#### WHAT THE TASK REQUIRES:
Copy the data below exactly, but not the pictures it contains.

#### PROVIDED MATERIAL:
--- START ---
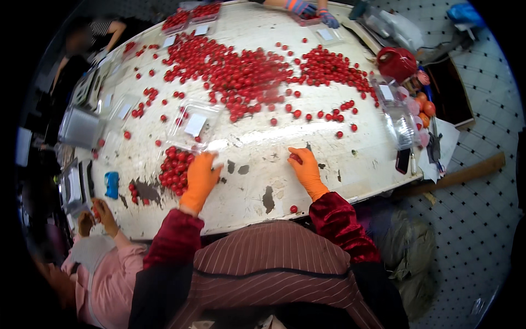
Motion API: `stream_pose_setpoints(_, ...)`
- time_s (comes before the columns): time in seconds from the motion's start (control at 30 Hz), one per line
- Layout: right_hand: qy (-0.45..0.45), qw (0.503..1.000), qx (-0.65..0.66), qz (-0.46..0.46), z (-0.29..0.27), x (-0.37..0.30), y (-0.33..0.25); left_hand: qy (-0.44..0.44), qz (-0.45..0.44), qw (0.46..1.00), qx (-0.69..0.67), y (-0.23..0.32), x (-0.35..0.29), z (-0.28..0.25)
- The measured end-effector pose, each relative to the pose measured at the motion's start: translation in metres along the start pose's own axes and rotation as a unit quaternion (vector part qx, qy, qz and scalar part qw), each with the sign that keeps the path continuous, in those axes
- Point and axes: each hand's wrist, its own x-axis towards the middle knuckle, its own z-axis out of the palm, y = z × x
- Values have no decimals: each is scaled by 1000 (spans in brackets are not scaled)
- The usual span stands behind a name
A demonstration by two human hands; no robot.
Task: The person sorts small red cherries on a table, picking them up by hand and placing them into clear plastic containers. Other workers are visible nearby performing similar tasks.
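Note:
My left hand [201, 178], in an orange glove, rests against the right side of a clear plastic punnet heaped with red cherry tomatoes [175, 170]. Its fingers are stretched out and slightly apart. Hinged-looking and transparent, a lid [194, 125] with a white label lies just beyond the heap. My right hand [307, 172], also gloved in orange, is closed around a cherry tomato [296, 158] above the white table [246, 203]. A single cherry tomato [293, 209] sits near the table's front edge, between my hands.
Large heaps of cherry tomatoes [241, 71] cover the far middle. Stacked clear punnets [397, 123], a red bag [396, 63] and a phone [402, 161] line the right edge. A co-worker's hands [104, 215] hold tomatoes at the left; gloved hands [329, 19] work at the far side.

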Motion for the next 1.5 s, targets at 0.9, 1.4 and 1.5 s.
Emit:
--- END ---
#### TASK OUTPUT:
Motion API: `stream_pose_setpoints(_, ...)`
- time_s (comes before the columns): time in seconds from the motion's start (control at 30 Hz), one per line
- Layout: right_hand: qy (-0.45..0.45), qw (0.503..1.000), qx (-0.65..0.66), qz (-0.46..0.46), z (-0.29..0.27), x (-0.37..0.30), y (-0.33..0.25); left_hand: qy (-0.44..0.44), qz (-0.45..0.44), qw (0.46..1.00), qx (-0.69..0.67), y (-0.23..0.32), x (-0.35..0.29), z (-0.28..0.25)
- The measured end-effector pose, each relative to the pose measured at the motion's start: translation in metres along the start pose's own axes and rotation as a unit quaternion (vector part qx, qy, qz and scalar part qw), each with the sign that keeps the path continuous, in those axes
- Point and axes: each hand's wrist, its own x-axis towards the middle knuckle, its own z-axis out of the palm, y = z × x
- Values have no decimals: each is scaled by 1000 (spans in brackets are not scaled)
- The usual span stands behind a name
A demonstration by two human hands; no robot.
Task: The person sorts small red cherries on a table, picking them up by hand and placing them into clear plastic containers. Other workers are visible nearby performing similar tasks.
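Note:
My left hand [201, 178], in an orange glove, rests against the right side of a clear plastic punnet heaped with red cherry tomatoes [175, 170]. Its fingers are stretched out and slightly apart. Hinged-looking and transparent, a lid [194, 125] with a white label lies just beyond the heap. My right hand [307, 172], also gloved in orange, is closed around a cherry tomato [296, 158] above the white table [246, 203]. A single cherry tomato [293, 209] sits near the table's front edge, between my hands.
Large heaps of cherry tomatoes [241, 71] cover the far middle. Stacked clear punnets [397, 123], a red bag [396, 63] and a phone [402, 161] line the right edge. A co-worker's hands [104, 215] hold tomatoes at the left; gloved hands [329, 19] work at the far side.
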
Motion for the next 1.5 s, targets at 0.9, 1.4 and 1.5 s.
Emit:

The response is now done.